La situation est la suivante : la cinquième partie de la France est envahie et dévastée. On se bat aux portes de Paris, sur l’Ourcq et la Marne, et cette bataille décidera peut-être de la ruine ou du salut de la capitale… Cependant la confiance est universelle. La presse donne un mot d’ordre d’optimisme qui prévaut contre toutes les lamentations. Il faut que cela dure, d’autres revers dussent-ils nous atteindre. Si la France venait à se démoraliser, tout serait perdu quand tout peut encore être sauvé. On a le sentiment que Guillaume II a escompté cette démoralisation, qu’il l’attend, que, si elle ne se produit pas, une partie de ses plans tombe. La France a très bien compris que toute la politique allemande était fondée sur une mauvaise opinion de notre pays, gouvernement, armée, peuple. Et les Français se font un plaisir de déjouer les calculs de l’empereur barbare dont ils imaginent avec plaisir les déceptions et les fureurs. Ainsi les Athéniens se moquaient de Xerxès faisant battre la mer indocile dont les flots avaient dispersé sa flotte.

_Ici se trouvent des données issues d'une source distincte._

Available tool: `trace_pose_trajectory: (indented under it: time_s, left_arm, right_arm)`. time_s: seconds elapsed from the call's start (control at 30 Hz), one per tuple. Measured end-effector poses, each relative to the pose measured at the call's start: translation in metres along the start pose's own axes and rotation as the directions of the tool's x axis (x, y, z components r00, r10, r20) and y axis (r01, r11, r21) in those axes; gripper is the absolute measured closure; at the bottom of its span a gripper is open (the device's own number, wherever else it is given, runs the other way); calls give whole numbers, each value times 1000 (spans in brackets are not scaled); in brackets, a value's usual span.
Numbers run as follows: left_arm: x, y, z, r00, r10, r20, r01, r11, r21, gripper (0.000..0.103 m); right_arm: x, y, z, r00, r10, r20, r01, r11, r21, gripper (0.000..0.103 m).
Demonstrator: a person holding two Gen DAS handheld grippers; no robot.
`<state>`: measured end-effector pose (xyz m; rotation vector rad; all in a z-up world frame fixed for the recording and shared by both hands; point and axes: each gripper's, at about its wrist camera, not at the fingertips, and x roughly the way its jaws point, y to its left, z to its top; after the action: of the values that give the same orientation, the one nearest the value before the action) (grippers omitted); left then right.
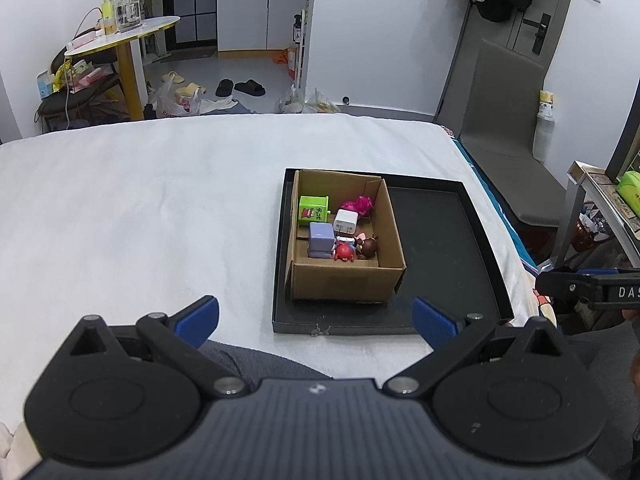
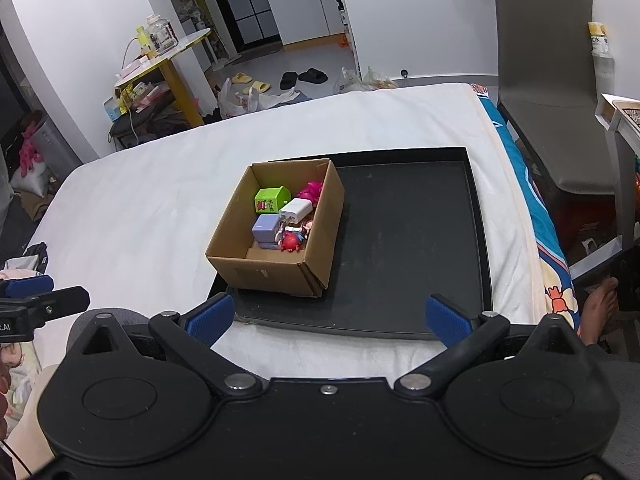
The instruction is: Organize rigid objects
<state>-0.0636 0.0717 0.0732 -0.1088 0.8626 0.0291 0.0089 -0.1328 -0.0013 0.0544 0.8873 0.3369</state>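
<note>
An open cardboard box (image 1: 344, 284) (image 2: 276, 270) stands in the left part of a black tray (image 1: 444, 236) (image 2: 408, 232) on a white bed. Inside lie a green cube (image 1: 313, 210) (image 2: 271, 199), a white charger (image 1: 346, 222) (image 2: 295, 210), a lilac block (image 1: 321, 239) (image 2: 265, 229), a pink toy (image 1: 358, 204) (image 2: 310, 191), a red figure (image 1: 344, 252) (image 2: 291, 242) and a brown-haired figure (image 1: 367, 246). My left gripper (image 1: 316, 320) is open and empty, near the tray's near edge. My right gripper (image 2: 330, 318) is open and empty above the tray's near edge.
The white bed (image 1: 140, 208) (image 2: 160, 200) spreads left of the tray. A grey chair (image 1: 508, 120) (image 2: 548, 80) stands beyond the bed's right side. A yellow-legged side table (image 1: 124, 36) (image 2: 168, 60), bags and slippers are on the floor beyond the bed.
</note>
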Motion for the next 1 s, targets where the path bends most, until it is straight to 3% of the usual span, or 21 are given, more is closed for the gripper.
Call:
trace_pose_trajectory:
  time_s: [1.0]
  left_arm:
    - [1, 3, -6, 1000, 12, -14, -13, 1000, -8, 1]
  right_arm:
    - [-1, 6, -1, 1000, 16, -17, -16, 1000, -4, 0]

Le pacte de Londres, qui a été signé avant-hier, nous est une garantie non moins précieuse. Voilà les Français protégés contre les faiblesses possibles, les découragements et les sautes d’humeur de l’opinion et du gouvernement. La France, l’Angleterre et la Russie se sont solennellement engagées à ne pas conclure de paix séparée. C’est probablement la détermination la plus grave qui ait été prise depuis le commencement des hostilités. L’avenir des belligérants s’en trouve engagé pour des mois, peut-être des années. Pour ce qui concerne la France seule, un changement de régime ou une transformation du régime, qui n’étaient pas certains avec une guerre courte, même malheureuse, deviennent plus probables avec une guerre prolongée qui bouleversera tout l’état social et entraînera de profondes révolutions dans les idées.

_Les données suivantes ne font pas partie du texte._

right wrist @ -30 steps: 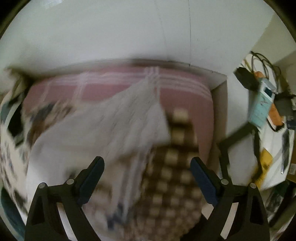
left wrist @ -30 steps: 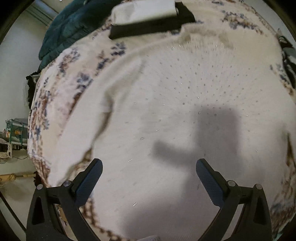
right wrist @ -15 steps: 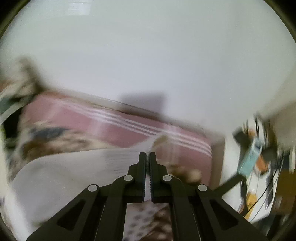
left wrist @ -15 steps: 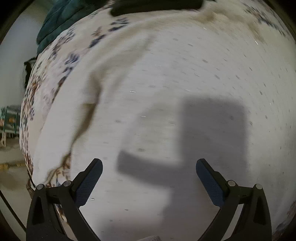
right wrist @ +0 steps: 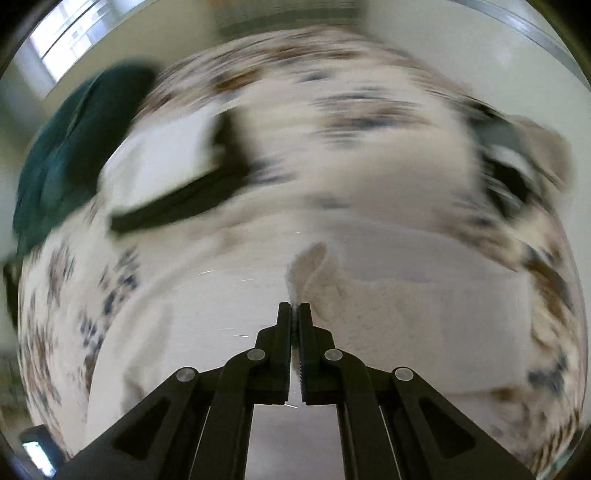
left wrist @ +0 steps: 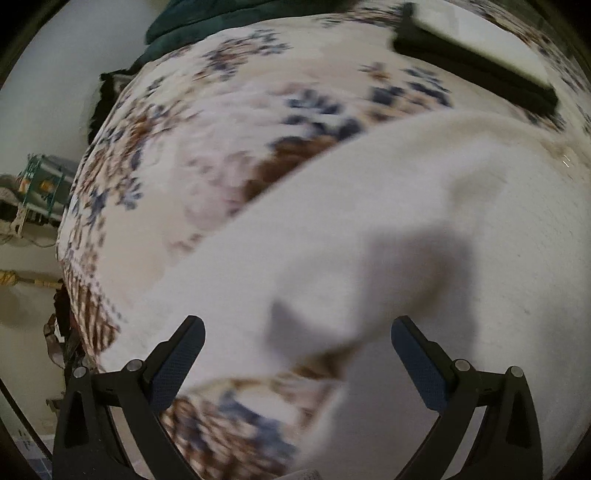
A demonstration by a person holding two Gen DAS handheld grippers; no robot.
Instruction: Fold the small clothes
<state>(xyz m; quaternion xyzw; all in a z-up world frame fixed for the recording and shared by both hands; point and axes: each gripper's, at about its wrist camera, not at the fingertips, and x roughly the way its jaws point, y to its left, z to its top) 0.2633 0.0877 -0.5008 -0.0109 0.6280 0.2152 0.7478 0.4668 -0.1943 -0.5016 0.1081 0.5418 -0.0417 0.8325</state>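
Left wrist view: looked forward along the open left claw [left wrist: 297, 349], angled down, close over the white garment [left wrist: 424, 236] on the floral bedspread [left wrist: 177, 147]. Right wrist view: looked along the closed right claw [right wrist: 294, 314], near the same cloth [right wrist: 207, 314], heavily blurred. Shared by both: bedspread [right wrist: 369, 110], black-edged white item [left wrist: 476, 62] [right wrist: 177, 203], dark green fabric [left wrist: 207, 18] [right wrist: 66, 140].

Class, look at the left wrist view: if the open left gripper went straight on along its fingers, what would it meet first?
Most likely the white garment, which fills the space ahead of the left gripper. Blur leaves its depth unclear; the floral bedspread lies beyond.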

Le gouvernement de la République va de plus en plus à la dérive, entraîné par des évènements qui dépassent ses capacités de prévision et ses moyens d’action. « Une certaine entente des choses de la guerre est indispensable à la direction politique des Etats », a dit Clausewitz (1)… Je n’ai qu’à voir, tous les soirs, sur les coups de cinq heures, Aristide Briand qui se promène la cigarette aux lèvres dans la rue Sainte-Catherine, pour me rendre compte que l’entente des choses de la guerre est totalement absente des manières de penser et de vivre des chefs de l’Etat républicain. En réalité, le véritable gouvernement de la France est en ce moment aux mais du grand état-major.

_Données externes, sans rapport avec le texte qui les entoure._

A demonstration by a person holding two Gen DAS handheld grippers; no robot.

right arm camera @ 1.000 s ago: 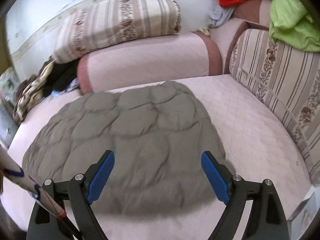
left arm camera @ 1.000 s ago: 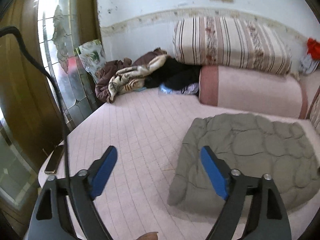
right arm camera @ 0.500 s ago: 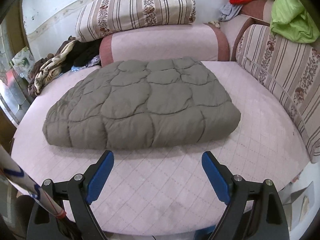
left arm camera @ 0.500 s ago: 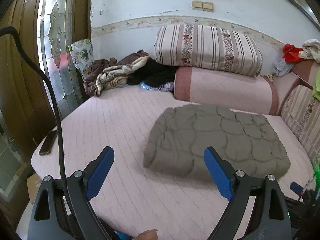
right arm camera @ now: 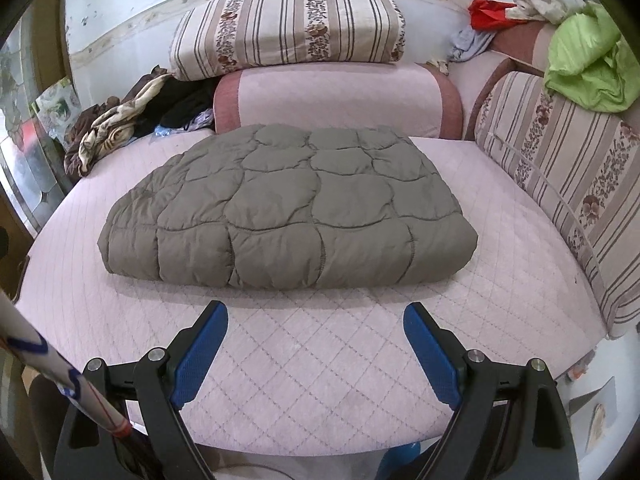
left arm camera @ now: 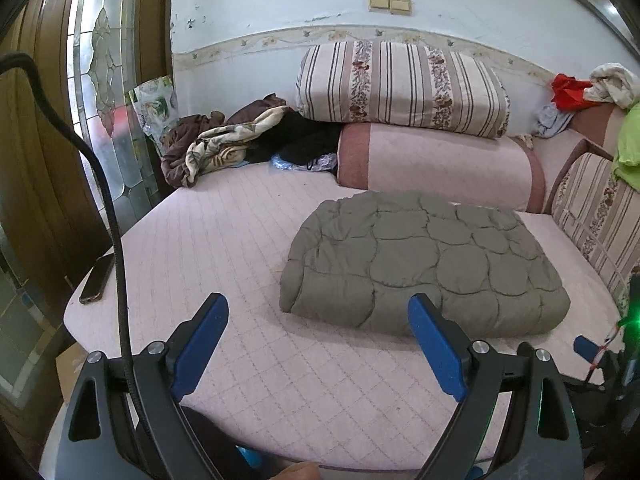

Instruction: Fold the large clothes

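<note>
A puffy grey-green quilted garment [right arm camera: 288, 208] lies folded into a thick rectangular bundle on the pink quilted bed [right arm camera: 320, 360], towards the back half of the mattress and nearer the striped cushion [right arm camera: 560, 184] that runs along the right side than the left edge. Its far end comes close up against the pink bolster [right arm camera: 336, 100], on top of which sits a rolled striped quilt [right arm camera: 288, 28]. The left gripper [left arm camera: 318, 346] is held over the near edge of the bed with its blue pads [left arm camera: 200, 348] spread wide and nothing between them; the bundle's near left corner lies just beyond it. The right gripper [right arm camera: 316, 350] is likewise wide open and empty, held over bare mattress, square in front of the bundle's long folded edge and clear of it. In the far left corner there is a heap of brown, cream and black clothes [left arm camera: 224, 140] beside a patterned plastic bag [left arm camera: 156, 100] leaning near the glass door [left arm camera: 104, 92]. A phone [left arm camera: 97, 279] rests on the bed's left edge, well apart from the garment. At the back right a red cloth [right arm camera: 488, 12], a pale rag and a lime-green garment [right arm camera: 588, 64] are piled on the cushions
</note>
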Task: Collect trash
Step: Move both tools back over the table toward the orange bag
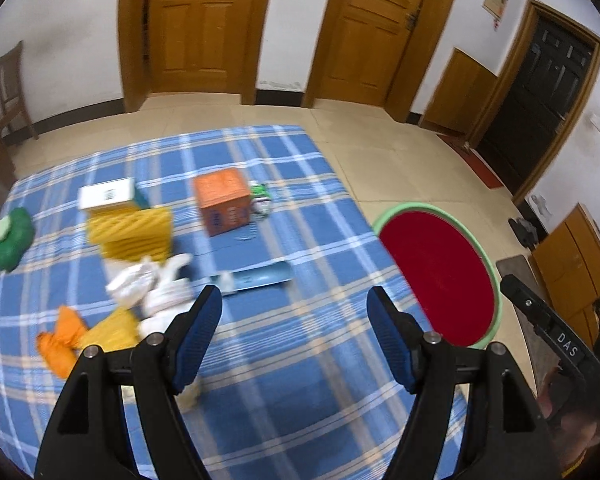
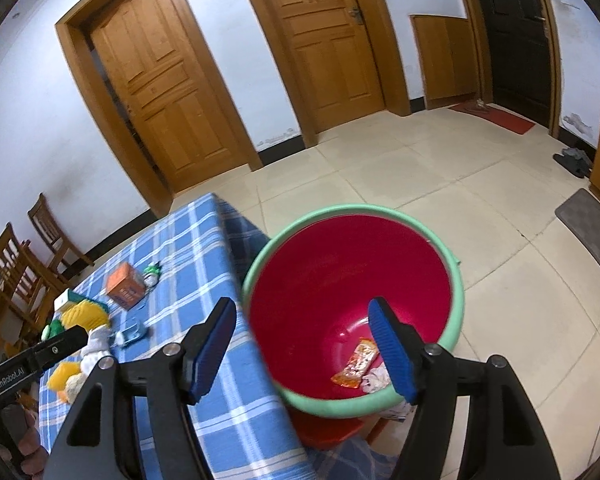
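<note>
A red bucket with a green rim (image 2: 452, 280) stands beside the table's right edge; it also shows in the left wrist view (image 1: 496, 280). Inside lie an orange snack wrapper (image 2: 356, 368) and crumpled white paper (image 2: 376, 380). My right gripper (image 2: 304, 346) is open and empty above the bucket's mouth. My left gripper (image 1: 296, 336) is open and empty above the blue plaid tablecloth (image 1: 284, 380). Ahead of it lie white crumpled tissues (image 1: 152, 284), a flat blue packet (image 1: 260, 276), an orange box (image 1: 222, 200), yellow packaging (image 1: 132, 232) and orange wrappers (image 1: 60, 340).
A white box (image 1: 106, 194) sits on the yellow packaging, a green item (image 1: 10, 238) at the table's left, a small green-white wrapper (image 1: 260, 200) by the orange box. Wooden chairs (image 2: 16, 264) stand left. Doors and tiled floor lie beyond.
</note>
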Action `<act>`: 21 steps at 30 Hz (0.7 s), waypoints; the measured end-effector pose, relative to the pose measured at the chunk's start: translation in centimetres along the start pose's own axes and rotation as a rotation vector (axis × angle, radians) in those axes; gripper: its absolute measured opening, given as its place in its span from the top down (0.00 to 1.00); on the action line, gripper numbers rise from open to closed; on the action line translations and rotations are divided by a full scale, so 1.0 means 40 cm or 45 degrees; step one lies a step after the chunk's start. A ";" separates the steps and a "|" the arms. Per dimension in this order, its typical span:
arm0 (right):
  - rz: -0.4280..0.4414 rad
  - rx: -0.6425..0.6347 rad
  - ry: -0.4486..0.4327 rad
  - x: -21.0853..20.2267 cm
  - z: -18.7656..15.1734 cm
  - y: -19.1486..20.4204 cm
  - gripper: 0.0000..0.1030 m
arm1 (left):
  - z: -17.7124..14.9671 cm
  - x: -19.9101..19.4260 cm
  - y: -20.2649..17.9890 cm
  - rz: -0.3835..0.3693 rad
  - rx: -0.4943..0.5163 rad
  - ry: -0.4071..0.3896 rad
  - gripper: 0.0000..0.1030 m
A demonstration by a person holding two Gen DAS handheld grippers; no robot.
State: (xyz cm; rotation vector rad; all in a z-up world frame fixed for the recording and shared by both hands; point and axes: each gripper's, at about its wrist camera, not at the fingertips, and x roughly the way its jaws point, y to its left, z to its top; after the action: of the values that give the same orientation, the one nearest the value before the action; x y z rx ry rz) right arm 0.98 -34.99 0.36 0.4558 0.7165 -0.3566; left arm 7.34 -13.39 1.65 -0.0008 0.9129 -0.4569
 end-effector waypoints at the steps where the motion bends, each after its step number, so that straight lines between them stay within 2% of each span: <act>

Le nouvel ambassadeur d’Espagne, général de Los Esteros, vient de présenter ses lettres de créance au Président. On me dit confidentiellement, de source espagnole, que l’ambassadeur précédent, marquis de Villa-Urrutia, a été rappelé par Alphonse XIII, qui a désapprouvé l’attitude de son représentant au mois d’août. Le marquis de Villa-Urrutia se serait chargé d’apporter au gouvernement de la République de la part de l’Allemagne des propositions de paix au moment où les armées allemandes approchaient de Paris. Ces propositions – ignominieuses et dont le premier point était l’abandon de nos alliés – étaient soutenues par Joseph Caillaux et ses amis (2). Elles auraient été repoussées dans un grand conseil de gouvernement auquel prenaient part, avec le général Joffre, plusieurs anciens ministres et parlementaires en vue.
C’est à la suite de ce conseil, où la résistance fut décidée, que s’est reconstitué le ministère. On dit aussi que le voyage de Lord Kitchener (3) à Paris eut pour objet de peser sur le gouvernement de la République, de l’empêcher de faiblir et de débarquer Messimy. Ces rumeurs sont encore invérifiables.
(1) : Karl von Clausewitz (1780-1831), général prussien et célèbre stratège. Son ouvrage fondamental De la guerre (1832) a été redécouvert par Raymond Aron.
(2) : Joseph Caillaux (1863-1944) était président du Conseil en 1911 au moment de l’affaire d’Agadir qu’il conclut par un arrangement franco-allemand. Dès le début de la guerre, il est partisan d’une paix de compromis. Après une campagne de L’Action française, Clemenceau le fera arrêter en 1918. Il sera condamné à trois ans de prison en 1920.
(3) : Lord Kitchener (1850-1916), le vainqueur de Khartoum et chef d’état-major de la guerre des Boers avait été appelé en 1914 comme ministre de la Guerre.